> **Work to be completed**
Repeat the material below exactly, line for line.

-------

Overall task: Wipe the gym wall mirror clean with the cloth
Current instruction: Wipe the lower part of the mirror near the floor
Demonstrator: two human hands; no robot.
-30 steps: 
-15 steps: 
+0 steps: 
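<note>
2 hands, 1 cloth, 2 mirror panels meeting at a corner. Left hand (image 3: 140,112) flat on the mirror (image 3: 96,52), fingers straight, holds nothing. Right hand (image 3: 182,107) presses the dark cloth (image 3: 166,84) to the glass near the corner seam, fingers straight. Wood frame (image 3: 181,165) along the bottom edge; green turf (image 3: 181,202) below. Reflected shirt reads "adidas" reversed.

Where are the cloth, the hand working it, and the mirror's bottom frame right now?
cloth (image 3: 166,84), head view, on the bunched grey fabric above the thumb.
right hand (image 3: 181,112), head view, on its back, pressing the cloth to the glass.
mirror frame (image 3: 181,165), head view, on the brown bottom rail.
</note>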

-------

> **Answer**
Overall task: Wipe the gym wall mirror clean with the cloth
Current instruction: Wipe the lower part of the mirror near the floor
Demonstrator: two human hands; no robot.
-30 steps: 
-15 steps: 
+0 steps: 
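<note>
2 hands, 1 cloth, 2 mirror panels meeting at a corner. Left hand (image 3: 140,112) flat on the mirror (image 3: 96,52), fingers straight, holds nothing. Right hand (image 3: 182,107) presses the dark cloth (image 3: 166,84) to the glass near the corner seam, fingers straight. Wood frame (image 3: 181,165) along the bottom edge; green turf (image 3: 181,202) below. Reflected shirt reads "adidas" reversed.

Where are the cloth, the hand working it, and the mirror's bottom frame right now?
cloth (image 3: 166,84), head view, on the bunched grey fabric above the thumb.
right hand (image 3: 181,112), head view, on its back, pressing the cloth to the glass.
mirror frame (image 3: 181,165), head view, on the brown bottom rail.
</note>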

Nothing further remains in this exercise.